Your goal — Please copy each line of the listing below precisely, excluding the images.

Information provided —
• • • • •

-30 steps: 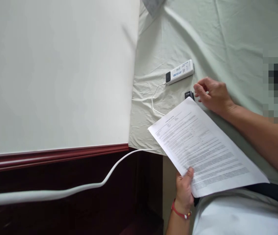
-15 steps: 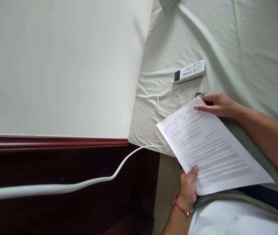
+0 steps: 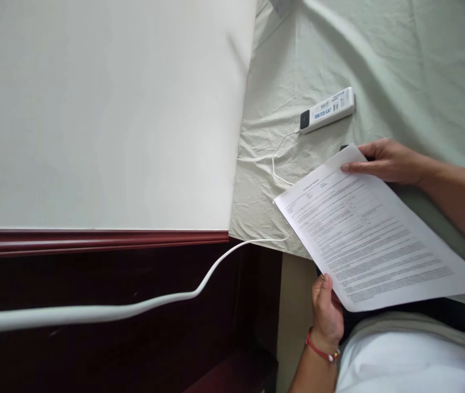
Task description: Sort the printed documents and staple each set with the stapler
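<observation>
A printed sheet of paper (image 3: pixel 380 234), covered in small lines of text, is held tilted in front of my body. My right hand (image 3: pixel 388 161) pinches its top right corner, thumb on the printed face and fingers behind. At the lower left edge is my left hand (image 3: pixel 327 311), wearing a red bracelet (image 3: pixel 320 352). Its thumb lies along the paper's edge, and its other fingers are partly hidden behind the page. A small dark object (image 3: pixel 343 147) peeks out behind the top corner, mostly covered.
A white power bank (image 3: pixel 327 111) with a black end lies on the pale green cloth (image 3: pixel 265 109), a thin white cable (image 3: pixel 274 158) running from it. To the left is a large white surface (image 3: pixel 105 114) with a dark red edge (image 3: pixel 93 240). Another white cable (image 3: pixel 166 299) crosses below it.
The paper and both hands have shifted right in view, the paper slightly upward; the background has shifted right too. My left thumb has slid from the printed face to the paper's edge.
</observation>
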Demonstrator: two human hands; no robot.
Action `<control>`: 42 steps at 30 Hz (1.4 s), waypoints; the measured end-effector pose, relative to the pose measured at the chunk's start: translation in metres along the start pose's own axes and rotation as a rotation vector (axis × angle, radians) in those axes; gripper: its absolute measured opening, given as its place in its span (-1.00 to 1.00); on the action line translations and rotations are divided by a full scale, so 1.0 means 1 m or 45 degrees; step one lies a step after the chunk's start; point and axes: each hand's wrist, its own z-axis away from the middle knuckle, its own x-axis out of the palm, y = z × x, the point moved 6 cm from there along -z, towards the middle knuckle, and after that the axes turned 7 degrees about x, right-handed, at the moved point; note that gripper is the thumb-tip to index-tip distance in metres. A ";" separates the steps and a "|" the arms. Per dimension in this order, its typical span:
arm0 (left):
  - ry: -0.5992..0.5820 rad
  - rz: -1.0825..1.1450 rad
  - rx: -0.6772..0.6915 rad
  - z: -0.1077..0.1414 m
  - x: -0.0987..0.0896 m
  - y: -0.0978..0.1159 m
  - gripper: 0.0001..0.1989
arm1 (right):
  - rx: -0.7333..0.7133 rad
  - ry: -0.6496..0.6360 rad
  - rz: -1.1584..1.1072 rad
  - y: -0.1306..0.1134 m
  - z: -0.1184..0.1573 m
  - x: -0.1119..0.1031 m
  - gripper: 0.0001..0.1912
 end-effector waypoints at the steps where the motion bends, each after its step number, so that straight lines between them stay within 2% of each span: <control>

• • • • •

Exercise solution —
-30 steps: 
-15 steps: 
+0 steps: 
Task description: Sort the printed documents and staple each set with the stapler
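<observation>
A printed sheet of paper (image 3: pixel 380 234), covered in small lines of text, is held tilted in front of my body. My right hand (image 3: pixel 388 161) pinches its top right corner, thumb on the printed face and fingers behind. At the lower left edge is my left hand (image 3: pixel 327 311), wearing a red bracelet (image 3: pixel 320 352). Its thumb lies along the paper's edge, and its other fingers are partly hidden behind the page. A small dark object (image 3: pixel 343 147) peeks out behind the top corner, mostly covered.
A white power bank (image 3: pixel 327 111) with a black end lies on the pale green cloth (image 3: pixel 265 109), a thin white cable (image 3: pixel 274 158) running from it. To the left is a large white surface (image 3: pixel 105 114) with a dark red edge (image 3: pixel 93 240). Another white cable (image 3: pixel 166 299) crosses below it.
The paper and both hands have shifted right in view, the paper slightly upward; the background has shifted right too. My left thumb has slid from the printed face to the paper's edge.
</observation>
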Demonstrator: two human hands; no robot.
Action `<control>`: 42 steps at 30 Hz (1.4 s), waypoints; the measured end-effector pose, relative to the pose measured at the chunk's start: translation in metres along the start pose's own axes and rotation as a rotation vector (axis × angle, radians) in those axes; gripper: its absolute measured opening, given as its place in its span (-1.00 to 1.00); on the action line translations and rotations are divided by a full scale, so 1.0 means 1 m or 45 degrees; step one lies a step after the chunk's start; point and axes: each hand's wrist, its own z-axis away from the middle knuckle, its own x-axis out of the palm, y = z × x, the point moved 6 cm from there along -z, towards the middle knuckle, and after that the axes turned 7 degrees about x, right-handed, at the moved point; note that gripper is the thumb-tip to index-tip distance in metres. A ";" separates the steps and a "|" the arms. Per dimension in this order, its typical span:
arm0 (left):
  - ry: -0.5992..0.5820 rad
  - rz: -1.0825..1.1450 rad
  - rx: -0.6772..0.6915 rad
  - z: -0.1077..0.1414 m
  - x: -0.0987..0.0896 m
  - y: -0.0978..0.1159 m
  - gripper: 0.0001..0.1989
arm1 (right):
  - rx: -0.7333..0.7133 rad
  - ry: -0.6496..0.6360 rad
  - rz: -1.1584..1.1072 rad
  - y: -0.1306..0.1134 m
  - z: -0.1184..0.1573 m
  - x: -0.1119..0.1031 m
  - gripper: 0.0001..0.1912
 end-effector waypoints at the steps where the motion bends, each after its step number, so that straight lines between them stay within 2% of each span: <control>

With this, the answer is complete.